Address penalty abatement separately. Even after replacement returns reduce tax, penalties may remain substantial. Pursue penalty abatement through:
- First-time abatement if applicable
- Reasonable cause
- Statutory exceptions
Plan for bankruptcy considerations. If considering bankruptcy for tax debt resolution:
- File replacement returns first (typically required)

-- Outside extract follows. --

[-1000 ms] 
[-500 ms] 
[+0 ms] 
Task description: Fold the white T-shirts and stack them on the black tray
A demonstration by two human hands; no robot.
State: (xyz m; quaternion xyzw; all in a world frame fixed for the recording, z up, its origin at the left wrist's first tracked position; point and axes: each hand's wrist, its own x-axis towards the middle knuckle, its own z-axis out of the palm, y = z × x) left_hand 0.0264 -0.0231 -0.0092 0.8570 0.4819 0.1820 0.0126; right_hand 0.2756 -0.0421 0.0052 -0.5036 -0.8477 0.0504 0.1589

- Address timing rules carefully
- Consider whether SFR debts qualify for discharge
- Engage bankruptcy counsel familiar with tax issues
Use IRS transcripts strategically. Account transcripts and wage and income transcripts provide:
- Documentation of all SFR activity
- IRS's information for return preparation
- Assessment history
- Collection activity
- Critical evidence for substantive challenges
Watch the assessment statute of limitations. SFR doesn't start the assessment statute. Replacement return filing starts:
- 3-year statute typically
- 6-year for substantial omissions
- Indefinite for fraudulent returns
- Strategic considerations may affect timing
Address state tax coordination. Federal SFR situations typically have state tax counterparts. Coordinate:
- State replacement returns
- State penalty abatement
- State installment agreements
- State enforcement timeline
Consider professional help selection carefully. Different professionals appropriate for different SFR situations:
- Simple wage-earner SFR: CPA or EA may handle
- Complex self-employment SFR: Tax attorney often appropriate
- Substantial liability: Tax attorney typically appropriate
- Potential criminal exposure: Tax attorney essential
- Bankruptcy coordination: Tax attorney with bankruptcy experience
For taxpayers facing SFR-generated tax debts, the framework provides substantial procedural pathways to correct inflated assessments and address underlying compliance issues. The most important remedy is filing replacement returns — this single action typically substantially reduces or eliminates SFR-generated liability for most taxpayers. The procedural framework also provides audit reconsideration, Doubt as to Liability OIC, Tax Court petition rights (when timing allows), and CDP/Equivalent Hearing rights for ongoing protection. The work for taxpayers is in identifying SFR situations through transcript analysis, gathering comprehensive documentation supporting correct tax calculation, filing replacement returns promptly, engaging qualified professional representation for complex situations, and coordinating SFR correction with broader tax debt resolution framework. For taxpayers who address SFR situations through replacement returns and appropriate procedural remedies, the outcome typically substantially reduces tax liability from SFR-assessed amounts to actual tax owed — often producing 50-75% reduction in total tax assessed, plus elimination of excess penalties and interest based on the inflated SFR amount. The framework's existence as a procedural device for IRS to compel compliance creates substantial taxpayer exposure when ignored, but the multiple correction pathways provide meaningful protection for taxpayers who address SFR situations proactively with appropriate procedural strategy.